If it is affected poetry you want, it seems it has to be really affected, like an emotional fleeing from a war-torn village or a family member passing on. A poem often appears to have to be categorized as either rhyming or nonrhyming—the two seemingly disallowed from mixing, certainly by any large degree within a poem. Only the odd, brave journal would take on such a poem, and braver still would take on a poem full of rhyme.

It looks like for some of the funky, modern, populist journals that it is perfectly acceptable to omit definite and indefinite articles, and capitals after full stops. Granted, here I may not be going by any great book, not like In the Line of Battle by Walter Wood, but in my book at least, this isn’t freedom of expression, this is just fucking lazy. Believe it or not, sometimes an or the is needed to make the line make sense, even though it is poetry. This is modern laziness the way we try to shorten words and use pathetic acronyms like YOLO. It is not that the articles are not needed—you have to stop-start what you are reading to process the line that has lost its flow, making it sound like someone has failed to grasp the English language or is writing in pidgin English. If that is the way a poet wants to go then fine.

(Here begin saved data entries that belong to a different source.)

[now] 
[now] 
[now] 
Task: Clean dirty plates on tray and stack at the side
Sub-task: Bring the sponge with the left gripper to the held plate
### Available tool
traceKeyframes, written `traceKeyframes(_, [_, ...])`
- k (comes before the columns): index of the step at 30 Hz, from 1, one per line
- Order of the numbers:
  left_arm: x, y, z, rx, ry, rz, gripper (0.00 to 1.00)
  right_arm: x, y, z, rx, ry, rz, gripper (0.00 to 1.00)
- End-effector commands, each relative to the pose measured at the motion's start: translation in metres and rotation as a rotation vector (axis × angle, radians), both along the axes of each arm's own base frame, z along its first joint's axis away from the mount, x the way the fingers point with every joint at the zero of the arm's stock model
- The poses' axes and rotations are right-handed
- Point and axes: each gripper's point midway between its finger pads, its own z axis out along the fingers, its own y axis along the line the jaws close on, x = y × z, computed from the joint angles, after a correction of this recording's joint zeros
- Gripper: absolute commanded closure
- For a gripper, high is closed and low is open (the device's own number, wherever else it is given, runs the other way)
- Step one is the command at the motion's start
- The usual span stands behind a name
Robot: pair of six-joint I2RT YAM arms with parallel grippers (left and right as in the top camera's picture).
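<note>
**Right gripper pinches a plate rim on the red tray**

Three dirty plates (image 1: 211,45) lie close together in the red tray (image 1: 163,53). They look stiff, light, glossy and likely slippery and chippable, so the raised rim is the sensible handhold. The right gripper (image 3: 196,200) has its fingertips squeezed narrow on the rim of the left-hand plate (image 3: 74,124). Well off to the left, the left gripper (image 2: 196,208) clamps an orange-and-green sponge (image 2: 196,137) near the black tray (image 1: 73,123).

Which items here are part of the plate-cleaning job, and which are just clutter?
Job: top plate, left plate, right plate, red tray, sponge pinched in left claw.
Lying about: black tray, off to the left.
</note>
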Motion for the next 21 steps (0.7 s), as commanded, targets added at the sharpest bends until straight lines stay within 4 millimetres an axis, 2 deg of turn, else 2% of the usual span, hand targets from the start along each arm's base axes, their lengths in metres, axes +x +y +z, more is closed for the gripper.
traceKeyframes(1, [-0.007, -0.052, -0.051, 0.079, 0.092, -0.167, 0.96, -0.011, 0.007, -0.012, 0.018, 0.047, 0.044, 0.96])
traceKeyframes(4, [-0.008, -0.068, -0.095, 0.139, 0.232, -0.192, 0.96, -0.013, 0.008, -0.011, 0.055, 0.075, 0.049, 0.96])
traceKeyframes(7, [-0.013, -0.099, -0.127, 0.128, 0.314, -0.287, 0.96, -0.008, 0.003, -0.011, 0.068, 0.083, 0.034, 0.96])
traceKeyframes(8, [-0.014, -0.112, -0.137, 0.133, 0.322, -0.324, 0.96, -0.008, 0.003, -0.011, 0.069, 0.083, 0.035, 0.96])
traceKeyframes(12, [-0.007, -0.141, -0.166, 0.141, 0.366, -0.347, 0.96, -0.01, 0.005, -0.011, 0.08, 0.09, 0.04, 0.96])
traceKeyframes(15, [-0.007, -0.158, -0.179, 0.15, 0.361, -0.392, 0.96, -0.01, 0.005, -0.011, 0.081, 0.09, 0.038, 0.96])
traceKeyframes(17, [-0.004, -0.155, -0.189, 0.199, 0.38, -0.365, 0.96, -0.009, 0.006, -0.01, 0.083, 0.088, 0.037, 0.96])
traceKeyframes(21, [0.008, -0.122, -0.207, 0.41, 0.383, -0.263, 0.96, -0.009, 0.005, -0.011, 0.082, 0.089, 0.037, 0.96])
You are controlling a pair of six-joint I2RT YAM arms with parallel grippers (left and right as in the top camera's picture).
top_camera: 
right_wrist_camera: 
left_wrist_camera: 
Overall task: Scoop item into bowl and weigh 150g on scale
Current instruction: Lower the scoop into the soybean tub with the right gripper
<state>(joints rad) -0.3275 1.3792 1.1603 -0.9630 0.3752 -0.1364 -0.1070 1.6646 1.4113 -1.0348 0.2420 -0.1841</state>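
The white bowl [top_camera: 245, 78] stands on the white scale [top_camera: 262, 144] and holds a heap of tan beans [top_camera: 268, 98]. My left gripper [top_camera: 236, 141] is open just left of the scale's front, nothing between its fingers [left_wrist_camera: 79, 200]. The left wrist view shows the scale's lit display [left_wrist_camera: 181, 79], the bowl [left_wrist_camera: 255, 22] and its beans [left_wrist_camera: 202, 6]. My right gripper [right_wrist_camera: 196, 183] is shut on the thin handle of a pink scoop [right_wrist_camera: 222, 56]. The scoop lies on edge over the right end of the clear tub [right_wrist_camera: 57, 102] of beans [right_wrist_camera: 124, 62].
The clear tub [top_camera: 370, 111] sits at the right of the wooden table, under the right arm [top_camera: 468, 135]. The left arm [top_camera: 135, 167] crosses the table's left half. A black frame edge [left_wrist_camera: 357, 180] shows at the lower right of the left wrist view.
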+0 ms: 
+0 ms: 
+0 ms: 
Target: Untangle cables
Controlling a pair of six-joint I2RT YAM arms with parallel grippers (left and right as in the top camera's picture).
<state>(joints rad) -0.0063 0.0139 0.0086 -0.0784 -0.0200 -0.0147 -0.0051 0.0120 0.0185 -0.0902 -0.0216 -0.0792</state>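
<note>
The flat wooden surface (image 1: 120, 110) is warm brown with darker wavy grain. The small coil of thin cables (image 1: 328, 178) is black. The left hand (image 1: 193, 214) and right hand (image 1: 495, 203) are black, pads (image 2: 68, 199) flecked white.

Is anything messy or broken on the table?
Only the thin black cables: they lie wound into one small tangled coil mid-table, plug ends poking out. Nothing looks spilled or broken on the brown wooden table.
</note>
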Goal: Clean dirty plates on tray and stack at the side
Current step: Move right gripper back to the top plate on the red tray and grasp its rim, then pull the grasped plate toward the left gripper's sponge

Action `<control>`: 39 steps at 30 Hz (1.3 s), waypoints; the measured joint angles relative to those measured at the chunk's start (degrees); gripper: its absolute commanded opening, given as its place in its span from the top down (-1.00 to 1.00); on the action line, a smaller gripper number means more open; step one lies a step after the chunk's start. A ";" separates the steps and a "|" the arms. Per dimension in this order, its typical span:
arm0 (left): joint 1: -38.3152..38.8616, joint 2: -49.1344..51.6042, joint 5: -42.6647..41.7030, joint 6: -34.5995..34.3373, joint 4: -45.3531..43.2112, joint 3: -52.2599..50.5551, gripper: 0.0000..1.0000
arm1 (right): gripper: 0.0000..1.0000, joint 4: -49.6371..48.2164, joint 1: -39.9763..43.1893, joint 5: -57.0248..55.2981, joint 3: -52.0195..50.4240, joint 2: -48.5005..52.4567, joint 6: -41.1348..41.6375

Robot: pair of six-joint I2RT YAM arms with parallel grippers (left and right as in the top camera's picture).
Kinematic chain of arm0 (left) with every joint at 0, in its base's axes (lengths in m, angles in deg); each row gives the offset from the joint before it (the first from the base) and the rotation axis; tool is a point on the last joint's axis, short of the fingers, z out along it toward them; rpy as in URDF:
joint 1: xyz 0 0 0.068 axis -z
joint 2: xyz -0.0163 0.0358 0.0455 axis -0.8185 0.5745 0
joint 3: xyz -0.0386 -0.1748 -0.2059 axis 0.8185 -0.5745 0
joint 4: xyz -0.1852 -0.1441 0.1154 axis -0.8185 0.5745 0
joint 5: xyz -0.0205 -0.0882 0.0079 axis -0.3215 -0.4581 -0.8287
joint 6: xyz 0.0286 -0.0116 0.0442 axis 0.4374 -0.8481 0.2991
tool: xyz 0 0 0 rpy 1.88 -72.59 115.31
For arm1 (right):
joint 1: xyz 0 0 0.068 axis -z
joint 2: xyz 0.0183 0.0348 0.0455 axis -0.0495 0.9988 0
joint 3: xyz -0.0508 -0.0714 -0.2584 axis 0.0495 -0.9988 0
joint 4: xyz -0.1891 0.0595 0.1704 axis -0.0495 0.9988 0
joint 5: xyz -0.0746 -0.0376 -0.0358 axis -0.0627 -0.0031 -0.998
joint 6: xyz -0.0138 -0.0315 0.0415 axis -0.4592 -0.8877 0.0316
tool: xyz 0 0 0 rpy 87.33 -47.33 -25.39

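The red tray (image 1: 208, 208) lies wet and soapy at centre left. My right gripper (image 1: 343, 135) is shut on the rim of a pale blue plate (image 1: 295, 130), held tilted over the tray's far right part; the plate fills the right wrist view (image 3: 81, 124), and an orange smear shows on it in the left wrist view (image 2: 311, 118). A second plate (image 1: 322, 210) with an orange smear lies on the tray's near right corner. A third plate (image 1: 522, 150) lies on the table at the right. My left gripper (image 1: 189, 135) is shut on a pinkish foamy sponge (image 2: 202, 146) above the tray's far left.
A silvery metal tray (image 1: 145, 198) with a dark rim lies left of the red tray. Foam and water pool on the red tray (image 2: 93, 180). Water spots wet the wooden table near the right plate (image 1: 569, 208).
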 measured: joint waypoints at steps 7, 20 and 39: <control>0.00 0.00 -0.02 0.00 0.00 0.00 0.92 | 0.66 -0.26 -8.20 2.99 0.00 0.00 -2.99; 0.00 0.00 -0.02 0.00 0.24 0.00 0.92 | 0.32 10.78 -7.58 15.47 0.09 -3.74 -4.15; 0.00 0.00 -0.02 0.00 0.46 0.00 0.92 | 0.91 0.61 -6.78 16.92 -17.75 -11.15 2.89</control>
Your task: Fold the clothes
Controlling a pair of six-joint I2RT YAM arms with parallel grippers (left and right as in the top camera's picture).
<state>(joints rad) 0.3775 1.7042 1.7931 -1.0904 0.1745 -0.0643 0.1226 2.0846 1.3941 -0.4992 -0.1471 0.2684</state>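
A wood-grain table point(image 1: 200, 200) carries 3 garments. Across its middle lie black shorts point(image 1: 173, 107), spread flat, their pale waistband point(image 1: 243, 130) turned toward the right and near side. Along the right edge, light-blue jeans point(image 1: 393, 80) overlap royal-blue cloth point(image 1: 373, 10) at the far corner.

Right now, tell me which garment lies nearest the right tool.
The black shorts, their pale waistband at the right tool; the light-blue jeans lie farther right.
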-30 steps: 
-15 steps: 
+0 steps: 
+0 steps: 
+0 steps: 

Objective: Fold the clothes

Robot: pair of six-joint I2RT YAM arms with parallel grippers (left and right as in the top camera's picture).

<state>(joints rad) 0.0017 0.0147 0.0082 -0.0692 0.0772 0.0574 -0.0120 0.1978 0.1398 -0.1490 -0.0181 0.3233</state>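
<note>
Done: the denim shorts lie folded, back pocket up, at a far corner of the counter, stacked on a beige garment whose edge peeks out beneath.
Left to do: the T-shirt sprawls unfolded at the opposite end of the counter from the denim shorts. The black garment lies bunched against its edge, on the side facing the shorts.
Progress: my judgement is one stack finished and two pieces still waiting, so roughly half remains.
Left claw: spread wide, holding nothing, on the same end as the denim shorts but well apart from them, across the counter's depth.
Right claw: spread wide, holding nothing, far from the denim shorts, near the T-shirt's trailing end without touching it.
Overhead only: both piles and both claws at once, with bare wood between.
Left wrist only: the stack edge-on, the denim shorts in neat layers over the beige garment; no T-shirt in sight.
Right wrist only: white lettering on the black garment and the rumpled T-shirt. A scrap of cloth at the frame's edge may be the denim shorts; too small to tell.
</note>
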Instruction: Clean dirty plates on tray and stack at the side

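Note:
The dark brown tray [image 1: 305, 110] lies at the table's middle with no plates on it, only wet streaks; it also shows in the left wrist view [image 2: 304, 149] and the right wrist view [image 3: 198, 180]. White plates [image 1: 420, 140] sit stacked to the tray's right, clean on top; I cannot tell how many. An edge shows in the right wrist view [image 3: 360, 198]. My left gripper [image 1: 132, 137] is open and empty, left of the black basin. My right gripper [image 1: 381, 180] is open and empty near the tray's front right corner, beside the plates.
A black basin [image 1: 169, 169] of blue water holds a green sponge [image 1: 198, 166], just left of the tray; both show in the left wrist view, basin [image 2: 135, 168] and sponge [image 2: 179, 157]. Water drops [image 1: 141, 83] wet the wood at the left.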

I am all for modernizing and reforming poetry and for freedom of expression, but this particular style when implemented without attention to flow and/or without any discernible purpose other than to look new I believe is not a cause worth fighting for.

Another worrying development on the poetry scene is an obsequious clique of poets back-patting high-end literary journal editors, calling them geniuses on Twitter. Some journals choose not to read manuscripts blindly to upkeep the clique to some extent. I see you.

And on another note, I am starting to agree with psychologists who say should is one of the unhealthiest words you can use. You hear all this crap about what you should do as a writer of fiction, how you should get readers emotionally invested in your characters. It’s like, no I fucking shouldn’t. You should go and get professional help if you are getting emotionally invested in fictional characters. I wonder if those that force down show over tell upon others have ever read Nineteen Eighty-Four?

As a writer, being productive with your time is a double-edged sword. As you improve with practice, hurry! Your brain is shrinking with time! Since I cannot acquire the Japanese sweet potato, I eat blackcurrant and blueberry products for their anthocyanins.

On a personal note, to journey far and wide in free verse is what interests me. I do not discount the possibility that I may be tempted in future, and I do not fail to appreciate such a poem, but I have no ambition to write a sonnet, sestina, haiku, or another formulated stanzaic form. That is not to say a sense of imagism or constrained, formal or metrical elements will never be apparent within one of my poems, but I want the freedom to choose how many such devices, if any, to use. By the time I have finished editing, I realize I have hated my work enough to let it go.